What the linked post here talks about is using a device that's basically a mobile phone in a USB stick form factor to send and receive SMS like you'd do on a mobile phone. You buy a SIM, insert it into the device, and start texting. That's the other side of what your Twilio project would do.

Oops I reread my statement and I think I miscommunicated. I meant I'm trying to figure out how I might build Twilio (the product). OP's article shows how to send/receive texts (check). I don't know how Twilio buys numbers, and how I might build a service that buys numbers for people.

this might be interesting for you: https://jmp.chat/

>"JMP gives you a Canadian or US phone number that is yours to keep. JMP allows you to send and receive text messages and picture messages using your Jabber client, with calls delivered to voicemail (including a text transcription) by default. "

I've inherited (then reinstalled) a monitoring system using SMS Tools. The modem has a long USB cable, and an external antenna. I positioned the antenna on top of the rack.

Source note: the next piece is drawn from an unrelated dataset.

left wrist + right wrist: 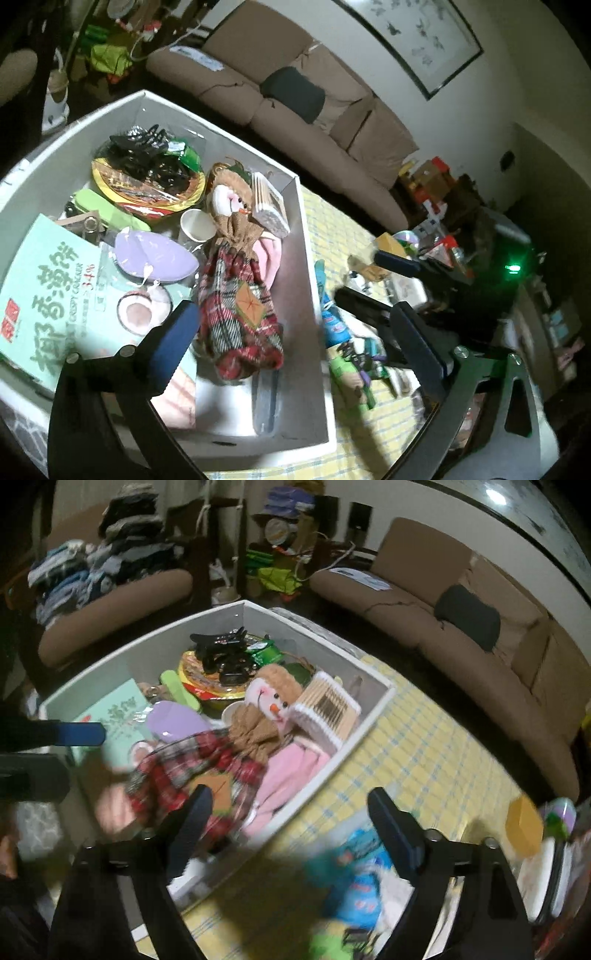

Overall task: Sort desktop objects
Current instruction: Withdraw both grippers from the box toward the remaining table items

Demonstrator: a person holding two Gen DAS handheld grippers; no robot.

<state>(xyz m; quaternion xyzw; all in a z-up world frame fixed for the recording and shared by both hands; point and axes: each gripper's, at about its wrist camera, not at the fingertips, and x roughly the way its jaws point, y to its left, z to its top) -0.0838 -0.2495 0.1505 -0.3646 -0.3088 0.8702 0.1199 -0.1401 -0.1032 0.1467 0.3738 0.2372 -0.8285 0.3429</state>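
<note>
Left wrist view: snowman doll in red plaid cloth (236,295) lies in white box (303,236), centre.
Left gripper (299,332): wide open, empty, doll between fingers.
Right gripper (291,827): open, empty, lower frame.

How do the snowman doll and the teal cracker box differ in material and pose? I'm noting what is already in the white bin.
The snowman doll is soft cloth, plaid red with a brown scarf; the cracker box is stiff, flat printed card in pale teal. The doll lies lengthwise near the middle of the white bin, on top of other items; the box lies flat at one side. Both rest inside the bin, ungripped.
</note>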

It's in the middle of the ground/machine floor of a large building, so there's a lot of thick concrete walls around, but it gets a good signal and reliably sends SMS alerts to me.

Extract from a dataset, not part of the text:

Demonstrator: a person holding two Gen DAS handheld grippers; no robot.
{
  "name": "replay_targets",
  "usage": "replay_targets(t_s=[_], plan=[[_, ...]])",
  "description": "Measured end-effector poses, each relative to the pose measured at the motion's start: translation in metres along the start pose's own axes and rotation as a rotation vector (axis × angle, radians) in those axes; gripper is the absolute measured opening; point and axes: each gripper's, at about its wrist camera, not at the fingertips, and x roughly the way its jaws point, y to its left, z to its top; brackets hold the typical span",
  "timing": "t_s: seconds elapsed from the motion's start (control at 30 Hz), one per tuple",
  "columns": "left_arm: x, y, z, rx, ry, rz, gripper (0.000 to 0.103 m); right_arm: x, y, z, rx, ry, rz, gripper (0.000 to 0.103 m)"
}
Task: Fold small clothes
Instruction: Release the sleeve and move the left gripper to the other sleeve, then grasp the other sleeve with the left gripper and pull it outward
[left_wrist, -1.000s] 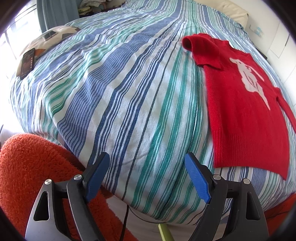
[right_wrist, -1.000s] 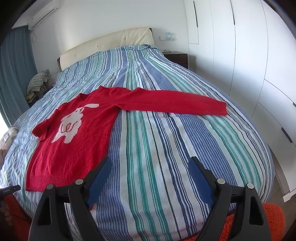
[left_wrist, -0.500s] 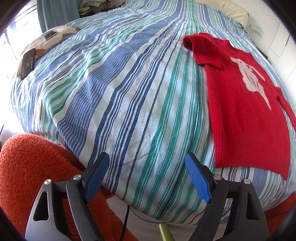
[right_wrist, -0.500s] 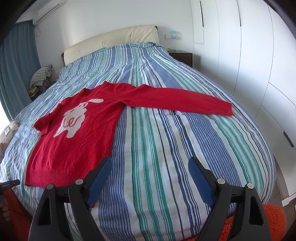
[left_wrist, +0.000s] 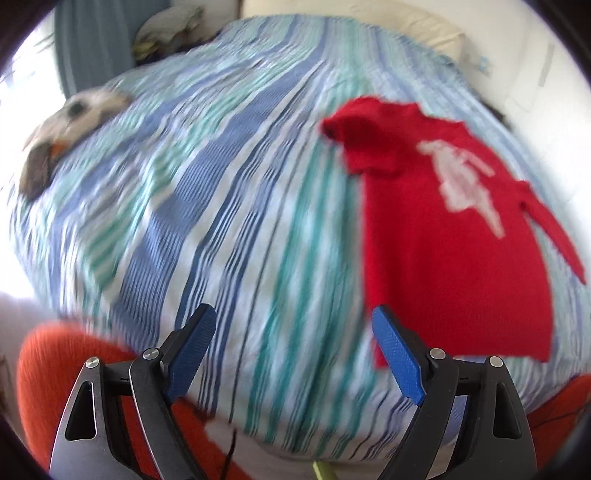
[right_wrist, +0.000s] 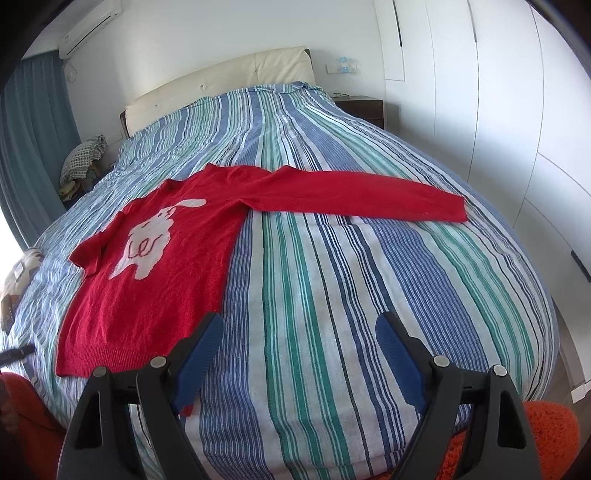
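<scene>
A small red sweater with a white rabbit motif lies flat, front up, on the striped bed. Its right sleeve stretches out straight to the right; its left sleeve is bunched near the shoulder. In the blurred left wrist view the red sweater lies at the right. My left gripper is open and empty over the bed's near edge, left of the sweater's hem. My right gripper is open and empty, its left finger just over the sweater's lower right hem corner.
An orange shaggy rug lies on the floor at the foot of the bed. A football-patterned cushion with a phone lies at the bed's left edge. White wardrobe doors stand on the right, and a cream headboard stands at the far end.
The left gripper has swung up and toward the sweater, blurring its view. The right gripper has moved a little forward and left, closer to the sweater's hem. Both stay open.
</scene>
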Motion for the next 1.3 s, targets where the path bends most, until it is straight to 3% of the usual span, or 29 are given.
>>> replay_targets(t_s=[0.07, 0.13, 0.33, 0.4, 0.47, 0.57, 0.6, 0.63, 0.67, 0.73, 0.8, 0.9, 1.03, 1.1, 1.3], plan=[[-0.005, -0.015, 0.028, 0.084, -0.054, -0.010, 0.088, 0.003, -0.002, 0.000, 0.011, 0.011, 0.004, 0.084], [0.000, -0.035, 0.063, 0.169, -0.089, -0.032, 0.095, 0.006, -0.002, 0.000, 0.021, 0.018, 0.009, 0.084], [0.068, -0.088, 0.108, 0.396, -0.061, -0.048, 0.096, 0.007, -0.003, -0.001, 0.030, 0.025, 0.012, 0.084], [0.100, -0.104, 0.110, 0.467, -0.002, -0.029, 0.079, 0.008, -0.003, -0.001, 0.030, 0.030, 0.011, 0.084], [0.122, -0.112, 0.109, 0.480, 0.051, -0.004, 0.069, 0.010, -0.003, -0.002, 0.029, 0.040, 0.013, 0.084], [0.142, -0.113, 0.112, 0.453, 0.076, -0.024, 0.068, 0.016, 0.001, -0.003, 0.013, 0.061, 0.016, 0.084], [0.147, -0.112, 0.113, 0.442, 0.075, -0.030, 0.059, 0.017, 0.003, -0.004, 0.007, 0.066, 0.017, 0.084], [0.149, -0.110, 0.114, 0.423, 0.076, -0.037, 0.046, 0.019, 0.005, -0.004, -0.002, 0.073, 0.021, 0.084], [0.151, -0.105, 0.118, 0.387, 0.086, -0.046, 0.008, 0.020, 0.007, -0.005, -0.010, 0.077, 0.024, 0.084], [0.143, -0.084, 0.128, 0.259, 0.075, -0.084, 0.006, 0.022, 0.012, -0.006, -0.028, 0.084, 0.030, 0.084], [0.115, -0.051, 0.143, 0.122, 0.010, -0.137, 0.005, 0.022, 0.018, -0.008, -0.050, 0.088, 0.039, 0.084], [0.080, 0.002, 0.164, 0.009, -0.050, -0.158, 0.005, 0.023, 0.024, -0.009, -0.080, 0.091, 0.046, 0.084], [0.066, 0.086, 0.191, -0.172, -0.044, -0.119, 0.005, 0.030, 0.029, -0.010, -0.092, 0.108, 0.059, 0.084], [0.070, 0.124, 0.196, -0.232, -0.035, -0.052, 0.005, 0.032, 0.030, -0.010, -0.091, 0.113, 0.062, 0.084], [0.096, 0.171, 0.181, -0.302, 0.025, 0.059, 0.005, 0.030, 0.031, -0.011, -0.099, 0.112, 0.054, 0.084]])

The same project using an SMS modem , kannel and Django https://hackernoon.com/build-an-sms-center-with-python-kanne...

Edit: and a repository of modems that can send SMS on Linux is here :P https://wammu.eu/phones/

For personal usage: if you have an Android phone and are not bothered by web ui, you can use https://messages.android.com/

Side note, is it just me, or is the Android Messages app really laggy? Especially on the phone, there is a significant delay from when I hit send to the message popping up on screen, to the point that I frequently get the "Messages has stopped working, would you like to stop it" dialog. It has been slowly getting better, but it's still surprising in such a high-profile app so I'm wondering if it's something specific to me.

That said, I recently switched to AM from Pulse (which also has a webui). I quite liked Pulse, but the web interface had a lot of trouble staying in sync, plus it requires a subscription to use the web interface. Also tried MightyText, but $7/mo is ridiculous and it also had sync issues. Android Messages seems to have really nailed sync across several devices, which is pretty important to me.

I have the exact same issue (on a Pixel 2 XL). It started a few months ago, and has been getting progressively worse.

It's pretty slow for me too, but I don't mind.

> So, we got hold of a USB GSM modem and used a prepaid phone SIM. This allowed us to receive unlimited messages for free.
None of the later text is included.